I reached out to Shupe for comment on Colorado’s new birth certificate law. He said:

Judges, lawyers, government officials, and politicians need to understand that while the word ‘identity’ is being used to advance what’s being framed as an LGBT issue, in reality, it’s solely related to transgenderism and disorders of sexual development. The glaring problem is the delusional person getting this designation believes this is their biological sex.

Laws like this that favor people who desire to change their gender identity, without being forced to follow any medical processes or procedures, are harmful in many ways. Not only do they hijack language to mean whatever they want it to mean, but the concept of transgenderism and changeable gender identity nearly eradicates the notion of biological women altogether. If biological males who want to identify as women are women, what makes a woman or girl female, exactly? The manifest unfairness of this thinking is especially obvious in sports, where transgender women, biological males, are now regularly besting biological women.
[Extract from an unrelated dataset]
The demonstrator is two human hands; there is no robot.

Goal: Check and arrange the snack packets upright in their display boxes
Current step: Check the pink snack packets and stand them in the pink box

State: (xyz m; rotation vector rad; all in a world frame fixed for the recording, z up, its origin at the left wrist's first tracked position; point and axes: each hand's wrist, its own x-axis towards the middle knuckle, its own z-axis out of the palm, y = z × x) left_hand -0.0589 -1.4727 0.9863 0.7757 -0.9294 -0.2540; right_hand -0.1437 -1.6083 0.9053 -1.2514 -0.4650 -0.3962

Advocates of the Colorado birth certificate law went to great lengths to demonstrate that the law had bipartisan support and that members of the LGBT community are behind it. Yet Shupe pushed back on this and instead argued that legal recognition for changing genders actually undercuts homosexuality. He said, “There’s not a single part of transgenderism that couldn’t be done or performed under the gay umbrella, instead of the legal fiction of another sex.”

There’s another problem with the law, besides the fact that it defies objective biological reality.

The transgender birth certificate measure is called “Jude’s Law,” named after a transgender teenager who had been lobbying for it since age nine. Jude told the Colorado Sun the bill’s passage was “surreal” and “amazing.” The state should not be passing laws that primarily affect teenagers or adults due to the arguments of a child. To be fair, laws are named after children all the time, but they are often spearheaded by the child’s parents in favor of a safety-related cause such as Megan’s Law.

I have an eight and 10-year-old: I can tell you without a doubt they care about playing with their friends and Minecraft — and would eat cheese pizza all day if you let them. Not only are they not mature enough to understand sexuality or gender differences, but the only cause they’re interested in advocating for is sleepovers with their friends on the weekends and unlimited bowls of macaroni and cheese at dinner, followed by ice cream for dessert.

That a state would pass a law allowing for people to change the gender on their birth certificate as arbitrarily as one might purchase a home and sign “Captain America” on the loan is a callous treatment of a legal document and complete disregard for the importance of language. That this bill is at least in part based on a child’s (undoubtedly endearing and compelling) testimony seems irresponsible to the point of absurdity.

Legislation such as Colorado’s new birth certificate law defies the laws of biology, disregards the language that defines reality, and does it all at the behest of a poster child who is still, quite literally, a child.